This is a simple example, ASLR is designed to protect many similar such scenarios, including preventing the attacker from learning the addresses of program data that may be useful for modifying control flow or implementing an attack.

KASLR is “simply” ASLR applied to the kernel itself: on each reboot of the system, address ranges belonging to the kernel are randomized such that an attacker who manages to divert control flow while running in kernel mode cannot guess addresses for functions and structures necessary for implementing their attack, such as locating the current process data, and flipping the active UID from an unprivileged user to root, etc.

Bad news: the software mitigation is expensive

The primary reason for the old Linux behaviour of mapping kernel memory in the same page tables as user memory is so that when the user’s code triggers a system call, it is not necessary to change the virtual memory layout of the running process.

Since it is unnecessary to change the virtual memory layout, it is further unnecessary to flush highly performance-sensitive CPU caches that are dependant on that layout, primarily the Translation Lookaside Buffer .

With the page table splitting patches merged, it becomes necessary for the kernel to flush these caches every time the kernel begins executing, and every time user code resumes executing. For some workloads, the effective total loss of the TLB lead around every system call leads to highly visible slowdowns: @grsecurity measured a simple case where Linux “du -s” suffered a 50% slowdown on a recent AMD CPU.


Over at this year’s CCC, you can find another of the TU Graz researchers describing a pure-Javascript ASLR attack that works by carefully timing the operation of the CPU memory management unit as it traverses the page tables that describe the layout of virtual memory. The effect is that through a combination of high precision timing and selective eviction of CPU cache lines, a Javascript program running in a web browser can recover the virtual address of a Javascript object, enabling subsequent attacks against browser memory management bugs.
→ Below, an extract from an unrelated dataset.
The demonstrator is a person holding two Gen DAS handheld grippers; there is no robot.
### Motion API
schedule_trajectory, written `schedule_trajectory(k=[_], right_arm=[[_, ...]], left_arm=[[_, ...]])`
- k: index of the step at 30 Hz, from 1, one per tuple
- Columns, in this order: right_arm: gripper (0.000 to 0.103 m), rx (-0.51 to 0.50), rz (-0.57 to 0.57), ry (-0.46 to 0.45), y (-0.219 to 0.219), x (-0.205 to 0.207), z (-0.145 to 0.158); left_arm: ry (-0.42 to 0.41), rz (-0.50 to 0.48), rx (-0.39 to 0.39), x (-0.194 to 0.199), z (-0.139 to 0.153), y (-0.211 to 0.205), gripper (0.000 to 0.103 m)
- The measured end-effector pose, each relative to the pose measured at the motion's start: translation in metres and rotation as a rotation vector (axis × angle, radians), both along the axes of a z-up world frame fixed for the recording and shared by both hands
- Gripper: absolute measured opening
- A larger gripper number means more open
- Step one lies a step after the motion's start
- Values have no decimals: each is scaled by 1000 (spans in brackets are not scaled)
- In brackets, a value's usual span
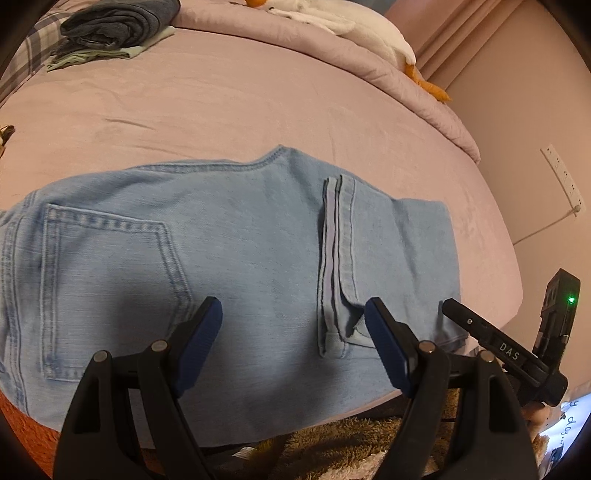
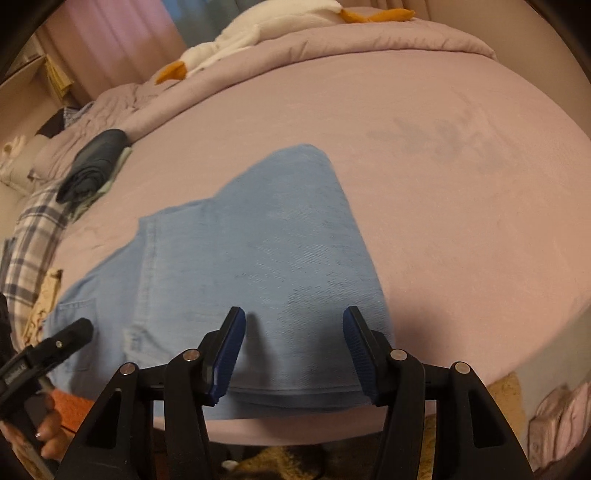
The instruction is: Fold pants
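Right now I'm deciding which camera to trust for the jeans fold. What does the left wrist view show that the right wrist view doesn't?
Only the left wrist view shows the turned-back leg hems, the stitched crotch seam and a wall power strip. Only the right wrist view shows the folded edge at the bed's near side, between the open right gripper. Both show the jeans, back pocket, dark folded clothes, white plush toy and pink bed. The left gripper is also open.
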State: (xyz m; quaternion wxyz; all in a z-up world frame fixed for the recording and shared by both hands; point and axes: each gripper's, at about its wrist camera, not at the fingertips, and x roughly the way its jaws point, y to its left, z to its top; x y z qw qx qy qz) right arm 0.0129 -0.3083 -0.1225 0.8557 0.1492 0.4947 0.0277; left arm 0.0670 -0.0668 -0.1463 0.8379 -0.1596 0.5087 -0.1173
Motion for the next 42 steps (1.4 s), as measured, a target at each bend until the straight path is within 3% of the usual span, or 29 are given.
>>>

So again, on the surface, we have a group authoring the KAISER patches also demonstrating a technique for unmasking ASLR’d addresses, and the technique, demonstrated using Javascript, is imminently re-deployable against an operating system kernel.

Recap: Virtual Memory

In the usual case, when some machine code attempts to load, store, or jump to a memory address, modern CPUs must first translate this virtual address to a physical address, by way of walking a series of OS-managed arrays (called page tables) that describe a mapping between virtual memory and physical RAM installed in the machine.

Virtual memory is possibly the single most important robustness feature in modern operating systems: it is what prevents, for example, a dying process from crashing the operating system, a web browser bug crashing your desktop environment, or one virtual machine running in Amazon EC2 from effecting changes to another virtual machine on the same host.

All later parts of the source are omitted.